--- Activity ---
Stop after the line containing "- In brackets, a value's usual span"; retype every line of the data before it exactly, starting from the first.
--- START ---
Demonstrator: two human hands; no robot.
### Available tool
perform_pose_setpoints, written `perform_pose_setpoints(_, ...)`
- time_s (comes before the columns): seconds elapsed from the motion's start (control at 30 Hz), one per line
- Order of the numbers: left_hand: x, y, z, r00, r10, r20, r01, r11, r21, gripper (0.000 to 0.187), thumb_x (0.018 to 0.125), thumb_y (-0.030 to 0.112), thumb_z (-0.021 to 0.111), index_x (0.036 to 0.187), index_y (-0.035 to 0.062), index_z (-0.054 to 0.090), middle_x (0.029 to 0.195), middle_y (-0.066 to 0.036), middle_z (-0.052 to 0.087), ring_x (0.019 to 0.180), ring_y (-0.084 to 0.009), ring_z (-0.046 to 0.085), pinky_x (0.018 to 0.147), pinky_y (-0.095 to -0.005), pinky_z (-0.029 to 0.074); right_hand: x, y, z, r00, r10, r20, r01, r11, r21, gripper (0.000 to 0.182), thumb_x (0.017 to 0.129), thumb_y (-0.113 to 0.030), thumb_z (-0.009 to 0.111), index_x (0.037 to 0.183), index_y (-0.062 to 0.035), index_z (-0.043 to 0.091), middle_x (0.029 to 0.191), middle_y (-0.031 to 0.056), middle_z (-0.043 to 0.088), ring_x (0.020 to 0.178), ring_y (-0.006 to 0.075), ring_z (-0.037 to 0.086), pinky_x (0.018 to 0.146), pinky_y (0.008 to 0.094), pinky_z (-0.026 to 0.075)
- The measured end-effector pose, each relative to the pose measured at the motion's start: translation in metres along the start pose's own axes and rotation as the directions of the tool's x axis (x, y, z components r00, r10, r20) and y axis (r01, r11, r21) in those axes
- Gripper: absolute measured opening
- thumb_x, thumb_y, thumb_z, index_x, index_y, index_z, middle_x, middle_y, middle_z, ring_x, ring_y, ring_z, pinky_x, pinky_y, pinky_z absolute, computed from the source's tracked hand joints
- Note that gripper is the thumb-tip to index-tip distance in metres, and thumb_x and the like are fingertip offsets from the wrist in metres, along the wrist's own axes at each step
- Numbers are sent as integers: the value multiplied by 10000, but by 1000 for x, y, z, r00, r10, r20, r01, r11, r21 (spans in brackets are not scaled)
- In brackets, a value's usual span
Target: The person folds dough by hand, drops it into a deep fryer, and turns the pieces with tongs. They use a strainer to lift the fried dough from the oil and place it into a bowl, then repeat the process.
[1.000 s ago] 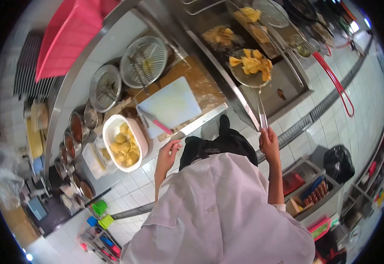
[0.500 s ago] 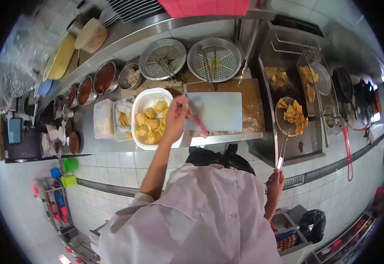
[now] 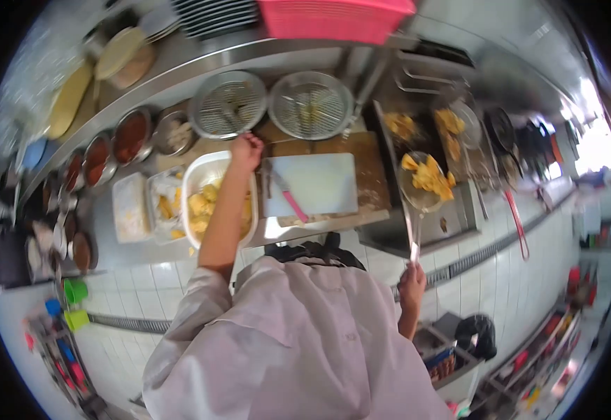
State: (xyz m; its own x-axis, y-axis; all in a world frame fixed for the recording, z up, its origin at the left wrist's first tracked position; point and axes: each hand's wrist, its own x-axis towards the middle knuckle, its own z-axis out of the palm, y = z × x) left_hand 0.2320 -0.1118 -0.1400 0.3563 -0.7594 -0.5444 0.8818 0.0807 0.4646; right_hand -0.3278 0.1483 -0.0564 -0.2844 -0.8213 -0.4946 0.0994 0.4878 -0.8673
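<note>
My left hand (image 3: 247,152) is at the near rim of the left perforated pan (image 3: 200,112), by the handle end of a metal utensil (image 3: 231,115) lying in it. Its fingers are curled and blurred, and whatever is in them is hidden. Below my forearm stands a white basket (image 3: 192,175) of yellow dumplings (image 3: 200,204). My right hand (image 3: 411,281) is closed round the handle of a skimmer (image 3: 417,227). Golden fried pieces (image 3: 429,178) lie in the skimmer's round head, over the fryer (image 3: 459,227). A pink-handled knife (image 3: 293,204) rests on the white cutting board (image 3: 326,183).
A second perforated pan (image 3: 344,105) sits to the right of the first. Metal bowls of red sauce (image 3: 130,136) line the back left, near a plastic tub (image 3: 130,206). Overhead runs a steel shelf (image 3: 214,59) with a pink basket (image 3: 337,19).
My left hand has moved away from above the knife and dumplings to the left pan's near rim. The view has shifted to the right. My right hand keeps its hold on the skimmer.
</note>
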Motion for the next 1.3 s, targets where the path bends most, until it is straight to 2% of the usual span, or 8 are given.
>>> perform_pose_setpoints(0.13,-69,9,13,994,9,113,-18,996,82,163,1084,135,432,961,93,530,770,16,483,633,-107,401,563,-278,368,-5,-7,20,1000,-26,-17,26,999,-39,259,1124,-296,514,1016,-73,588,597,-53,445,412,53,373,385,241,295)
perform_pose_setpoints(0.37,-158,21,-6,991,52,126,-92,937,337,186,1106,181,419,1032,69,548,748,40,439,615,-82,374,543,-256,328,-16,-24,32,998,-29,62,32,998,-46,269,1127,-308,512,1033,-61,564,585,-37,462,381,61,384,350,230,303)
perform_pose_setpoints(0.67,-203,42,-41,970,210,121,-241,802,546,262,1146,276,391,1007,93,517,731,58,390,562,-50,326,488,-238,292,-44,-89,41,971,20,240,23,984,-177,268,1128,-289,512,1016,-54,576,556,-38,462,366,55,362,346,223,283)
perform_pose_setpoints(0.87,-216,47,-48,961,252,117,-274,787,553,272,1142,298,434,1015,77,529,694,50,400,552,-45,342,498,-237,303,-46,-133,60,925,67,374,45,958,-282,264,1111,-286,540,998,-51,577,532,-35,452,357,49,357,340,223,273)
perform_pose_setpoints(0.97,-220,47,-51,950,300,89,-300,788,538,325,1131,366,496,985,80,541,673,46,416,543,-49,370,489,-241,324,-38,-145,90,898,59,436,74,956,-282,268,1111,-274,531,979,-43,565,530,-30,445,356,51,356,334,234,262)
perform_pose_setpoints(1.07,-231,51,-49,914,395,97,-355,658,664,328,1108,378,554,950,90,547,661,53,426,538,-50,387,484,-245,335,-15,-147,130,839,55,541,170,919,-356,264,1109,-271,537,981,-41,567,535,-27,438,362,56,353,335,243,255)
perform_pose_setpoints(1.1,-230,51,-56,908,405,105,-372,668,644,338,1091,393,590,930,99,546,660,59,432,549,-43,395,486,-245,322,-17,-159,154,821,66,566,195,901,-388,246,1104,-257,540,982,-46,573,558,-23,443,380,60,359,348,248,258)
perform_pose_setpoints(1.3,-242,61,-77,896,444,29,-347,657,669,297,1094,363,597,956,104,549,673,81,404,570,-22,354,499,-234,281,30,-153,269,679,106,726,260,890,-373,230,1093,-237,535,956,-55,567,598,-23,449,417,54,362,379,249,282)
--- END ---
--- Answer to the exercise ---
Demonstrator: two human hands; no robot.
### Available tool
perform_pose_setpoints, written `perform_pose_setpoints(_, ...)`
- time_s (comes before the columns): seconds elapsed from the motion's start (control at 30 Hz), one per line
- Order of the numbers: left_hand: x, y, z, r00, r10, r20, r01, r11, r21, gripper (0.000 to 0.187), thumb_x (0.018 to 0.125), thumb_y (-0.030 to 0.112), thumb_z (-0.021 to 0.111), index_x (0.036 to 0.187), index_y (-0.035 to 0.062), index_z (-0.054 to 0.090), middle_x (0.029 to 0.195), middle_y (-0.066 to 0.036), middle_z (-0.052 to 0.087), ring_x (0.019 to 0.180), ring_y (-0.084 to 0.009), ring_z (-0.046 to 0.085), pinky_x (0.018 to 0.147), pinky_y (-0.095 to -0.005), pinky_z (-0.029 to 0.074); right_hand: x, y, z, r00, r10, r20, r01, r11, r21, gripper (0.000 to 0.182), thumb_x (0.017 to 0.129), thumb_y (-0.113 to 0.030), thumb_z (-0.009 to 0.111), index_x (0.037 to 0.183), index_y (-0.062 to 0.035), index_z (-0.043 to 0.091), middle_x (0.029 to 0.191), middle_y (-0.031 to 0.056), middle_z (-0.043 to 0.088), ring_x (0.020 to 0.178), ring_y (-0.006 to 0.075), ring_z (-0.037 to 0.086), pinky_x (0.018 to 0.146), pinky_y (0.008 to 0.094), pinky_z (-0.026 to 0.075)
- The measured end-effector pose, each relative to the pose measured at the motion's start: translation in metres along the start pose's own axes and rotation as the directions of the tool's x axis (x, y, z components r00, r10, r20) and y axis (r01, r11, r21) in those axes
- Gripper: absolute measured opening
- thumb_x, thumb_y, thumb_z, index_x, index_y, index_z, middle_x, middle_y, middle_z, ring_x, ring_y, ring_z, pinky_x, pinky_y, pinky_z absolute, computed from the source's tracked hand joints
- Note that gripper is the thumb-tip to index-tip distance in metres, and thumb_x and the like are fingertip offsets from the wrist in metres, along the wrist's own axes at each step
- Numbers are sent as integers: the value multiplied by 10000, but by 1000 for x, y, z, r00, r10, r20, r01, r11, r21 (spans in brackets are not scaled)
- In brackets, a value's usual span

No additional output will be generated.